Un modèle murin unique pour l’évaluation quantitative de la formation de biofilm sur les implants chirurgicaux dans l’abcès sous-cutané

Nos recherches visent à développer un traitement innovant pour les infections liées aux implants. Pour évaluer de nouveaux biomatériaux ayant des propriétés antimicrobiennes potentielles, nous développons une approche de test in vivo plus précieuse. Les modèles animaux antérieurs se limitent généralement à produire une seule infection liée à l’implant par animal, ce qui peut entraîner une variabilité significative des résultats moyens obtenus à partir de plusieurs animaux.

Notre modèle murin permet une comparaison directe des deux empreintes, soumises à des conditions infectieuses identiques au sein d’un même animal, fournissant ainsi une évaluation précieuse de l’activité antibactérienne. Notre méthodologie expérimentale in vivo accélérera la recherche sur des biomatériaux potentiellement antimicrobiens, contribuant ainsi au développement d’un nouveau traitement pour les infections liées aux implants à l’avenir. Notre approche expérimentale est reproductible avec un équipement standard et des procédures simples dans un cadre de recherche conventionnel, améliorant ainsi la compréhension des mécanismes à l’origine de l’activité antibactérienne.

Pour commencer, positionnez la souris anesthésiée sur le lit chirurgical. Remplissez une seringue de 10 millilitres d’air stérile et fixez une aiguille de calibre 27 à la sortie. Maintenant, pincez et élevez doucement la base du cou de la souris pour créer un espace entre le tissu sous-cutané et le fascia.

Placez l’aiguille dans la ligne médiane entre les omoplates de la souris et injectez trois millilitres d’air stérile par voie sous-cutanée pour créer la poche d’air. Remettez ensuite la souris dans une cage chauffée avec un tampon thermique. Injectez trois millilitres d’air stérile tous les deux jours pour maintenir le gonflage de la cavité et créer une poche mature.

Après avoir anesthésié l’animal, injectez-lui de la bupivacaïne par voie sous-cutanée. Faites une incision longitudinale médiane de trois millimètres en haut du sac et insérez une aiguille de calibre 18 contenant les fils connectés dans le sac à travers le trou. Poussez les fils à l’aide d’une seringue intérieure d’une aiguille spinale de calibre 25.
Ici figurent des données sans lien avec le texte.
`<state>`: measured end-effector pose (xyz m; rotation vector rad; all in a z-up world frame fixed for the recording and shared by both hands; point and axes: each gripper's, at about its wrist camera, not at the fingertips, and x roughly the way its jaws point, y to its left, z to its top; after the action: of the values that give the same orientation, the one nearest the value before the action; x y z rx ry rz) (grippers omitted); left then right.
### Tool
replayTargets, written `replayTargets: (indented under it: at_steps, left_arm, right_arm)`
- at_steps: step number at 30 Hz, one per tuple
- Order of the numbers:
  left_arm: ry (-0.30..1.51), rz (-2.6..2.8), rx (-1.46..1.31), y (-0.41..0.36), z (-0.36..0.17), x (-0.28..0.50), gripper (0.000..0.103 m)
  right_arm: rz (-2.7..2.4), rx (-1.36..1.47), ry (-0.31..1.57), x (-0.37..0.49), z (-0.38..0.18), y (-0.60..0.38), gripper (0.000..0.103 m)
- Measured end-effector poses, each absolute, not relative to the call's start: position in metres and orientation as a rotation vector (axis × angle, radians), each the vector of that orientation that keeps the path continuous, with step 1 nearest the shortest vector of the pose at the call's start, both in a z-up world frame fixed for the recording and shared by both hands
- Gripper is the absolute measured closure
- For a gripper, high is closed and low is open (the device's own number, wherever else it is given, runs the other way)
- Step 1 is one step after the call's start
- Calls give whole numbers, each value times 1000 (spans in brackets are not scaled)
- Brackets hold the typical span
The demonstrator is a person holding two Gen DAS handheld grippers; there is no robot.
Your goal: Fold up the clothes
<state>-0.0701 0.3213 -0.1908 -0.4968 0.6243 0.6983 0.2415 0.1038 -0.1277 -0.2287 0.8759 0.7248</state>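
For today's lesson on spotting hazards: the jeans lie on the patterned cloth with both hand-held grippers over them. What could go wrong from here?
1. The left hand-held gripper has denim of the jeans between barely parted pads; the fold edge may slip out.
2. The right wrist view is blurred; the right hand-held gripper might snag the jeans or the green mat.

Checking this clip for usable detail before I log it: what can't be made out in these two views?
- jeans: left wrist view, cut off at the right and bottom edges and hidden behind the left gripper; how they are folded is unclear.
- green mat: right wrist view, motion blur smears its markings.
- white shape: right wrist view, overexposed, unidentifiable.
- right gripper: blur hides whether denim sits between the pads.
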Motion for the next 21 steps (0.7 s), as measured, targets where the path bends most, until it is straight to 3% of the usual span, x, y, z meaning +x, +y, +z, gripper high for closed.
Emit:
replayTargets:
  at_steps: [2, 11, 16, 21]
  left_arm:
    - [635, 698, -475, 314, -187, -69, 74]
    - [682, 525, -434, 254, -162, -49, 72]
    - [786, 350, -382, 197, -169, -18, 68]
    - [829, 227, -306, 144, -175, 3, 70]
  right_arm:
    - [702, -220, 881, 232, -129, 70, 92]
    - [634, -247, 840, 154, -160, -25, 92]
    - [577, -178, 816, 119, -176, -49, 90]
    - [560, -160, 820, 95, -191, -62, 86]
En laissant la pointe de l’aiguille de calibre 18 à l’intérieur du sachet, retirez délicatement le cylindre intérieur et injectez soigneusement la culture Xen36 à l’aide de la seringue. Retirez toutes les aiguilles, fermez la peau à l’aide d’une pince à plaie et scellez-la avec un adhésif cutané topique. Enfin, remettez la souris dans une cage chauffée avec un tampon thermique pour la surveillance.

La coloration violette cristalline a montré une formation constante de biofilm sur les deux fils sans différences observables. Les mesures d’absorbance du dosage du violet à cristaux dissous n’ont montré aucune différence statistiquement significative dans la charge bactérienne entre les deux fils. Le comptage d’unités formant des colonies et l’analyse quantitative par PCR de l’ARN ribosomique 16s et des gènes LuxA n’ont montré aucune différence statistiquement significative dans la charge bactérienne entre les deux fils.